Open Collections

UBC Theses and Dissertations

UBC Theses Logo

UBC Theses and Dissertations

Improving detection and quantification of major histocompatibility complex (MHC)-presented immunopeptides for vaccine development Baker, Teesha Crystal


The adaptive immune system relies on antigen presentation governed by major histocompatibility complexes (MHCs), which initiate immune responses upon recognition by T- lymphocytes. Vaccines are designed to create immunological memory by delivering pathogen- derived antigens. Understanding the preferences of MHCs for epitopes is essential for effective vaccine design. Current research lacks insights into why certain antigens, while strongly presented by one MHC allele, may not be recognized at all by others. This thesis investigates the binding preferences for MHC-II-presented peptides, providing a comprehensive understanding of antigen presentation across diverse MHC alleles. If we understand better which epitopes are best recognized and presented by MHCs then we will be able to design more effective vaccines. In the first data chapter, Mild Acid Elution (MAE) is demonstrated as an effective method for isolating MHC-II-presented immunopeptides.
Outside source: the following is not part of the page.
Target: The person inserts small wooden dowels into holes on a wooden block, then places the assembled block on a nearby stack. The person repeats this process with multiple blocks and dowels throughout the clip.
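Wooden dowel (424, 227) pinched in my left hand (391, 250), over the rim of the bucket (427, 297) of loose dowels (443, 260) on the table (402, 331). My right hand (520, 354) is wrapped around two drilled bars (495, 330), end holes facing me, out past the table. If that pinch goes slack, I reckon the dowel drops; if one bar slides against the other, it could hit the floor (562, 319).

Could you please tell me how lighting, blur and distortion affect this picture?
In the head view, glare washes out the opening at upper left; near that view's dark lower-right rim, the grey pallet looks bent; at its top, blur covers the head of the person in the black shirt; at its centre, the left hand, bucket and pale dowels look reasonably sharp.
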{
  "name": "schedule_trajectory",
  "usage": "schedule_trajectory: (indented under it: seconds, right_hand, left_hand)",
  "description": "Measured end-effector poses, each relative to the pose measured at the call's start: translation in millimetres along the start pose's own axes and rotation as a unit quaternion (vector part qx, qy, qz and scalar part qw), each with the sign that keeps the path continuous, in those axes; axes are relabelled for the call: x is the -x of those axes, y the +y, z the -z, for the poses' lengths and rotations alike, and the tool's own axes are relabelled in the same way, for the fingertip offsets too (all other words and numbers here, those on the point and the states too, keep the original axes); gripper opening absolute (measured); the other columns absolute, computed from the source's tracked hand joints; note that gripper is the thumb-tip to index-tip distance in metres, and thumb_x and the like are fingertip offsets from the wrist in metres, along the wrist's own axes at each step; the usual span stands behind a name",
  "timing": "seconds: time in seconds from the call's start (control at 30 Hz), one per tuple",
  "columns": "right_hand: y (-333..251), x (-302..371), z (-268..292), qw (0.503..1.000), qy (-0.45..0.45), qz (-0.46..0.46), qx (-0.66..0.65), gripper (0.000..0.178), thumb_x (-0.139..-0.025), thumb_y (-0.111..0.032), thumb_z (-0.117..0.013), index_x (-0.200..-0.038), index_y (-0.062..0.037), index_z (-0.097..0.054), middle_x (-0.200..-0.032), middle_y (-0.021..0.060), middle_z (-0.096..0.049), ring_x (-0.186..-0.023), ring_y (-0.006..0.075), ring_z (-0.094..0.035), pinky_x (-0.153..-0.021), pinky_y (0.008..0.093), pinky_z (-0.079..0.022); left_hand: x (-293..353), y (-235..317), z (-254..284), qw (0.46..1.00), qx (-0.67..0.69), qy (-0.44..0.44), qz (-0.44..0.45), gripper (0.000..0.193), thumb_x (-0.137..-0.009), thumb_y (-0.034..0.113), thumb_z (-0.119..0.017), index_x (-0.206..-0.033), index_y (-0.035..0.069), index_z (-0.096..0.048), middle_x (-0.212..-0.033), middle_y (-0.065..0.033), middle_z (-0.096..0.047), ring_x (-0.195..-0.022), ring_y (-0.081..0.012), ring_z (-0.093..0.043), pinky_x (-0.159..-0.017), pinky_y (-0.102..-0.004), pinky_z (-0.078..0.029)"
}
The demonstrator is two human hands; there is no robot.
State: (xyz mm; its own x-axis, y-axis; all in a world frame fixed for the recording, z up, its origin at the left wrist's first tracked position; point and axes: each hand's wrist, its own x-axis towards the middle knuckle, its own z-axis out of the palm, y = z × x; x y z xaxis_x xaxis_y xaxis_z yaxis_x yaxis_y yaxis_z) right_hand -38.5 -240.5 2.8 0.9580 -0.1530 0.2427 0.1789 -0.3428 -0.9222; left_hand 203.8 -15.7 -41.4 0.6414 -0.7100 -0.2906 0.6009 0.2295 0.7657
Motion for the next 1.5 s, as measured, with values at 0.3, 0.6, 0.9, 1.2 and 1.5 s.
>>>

This method's potential advantages are highlighted, and the importance of additional separation techniques, such as ion mobility cells and offline reverse-phase chromatography, is emphasized for enhancing peptide identification. Insights into background contamination sources in MAE are explored, paving the way for cleaner data and more accurate immunopeptide identification. The second data chapter addresses the challenges posed by genetic diversity in vaccine development by strategically selecting a panel of 30 cell lines from the 1000 Genomes Project, ensuring global HLA diversity representation. This chapter unveils the intricate nature of antigen identification and binding predictions, emphasizing the unpredictability of immunopeptidomics, and underscoring the need for experimental validation in epitope prediction. The investigation into Salmonella enterica lysate exposure provides valuable insights into potential vaccine candidates and the efficient identification of MHC-presented immunopeptides. This research lays a foundation for leveraging immunopeptidomics in vaccine design and understanding antigen presentation, offering promising avenues for advancements in personalized medicine and vaccine development. In summary, this thesis unveils the potential of MAE for immunopeptide isolation, addresses the complexities of genetic diversity in vaccine development, and emphasizes the importance of experimental identification of vaccine targets.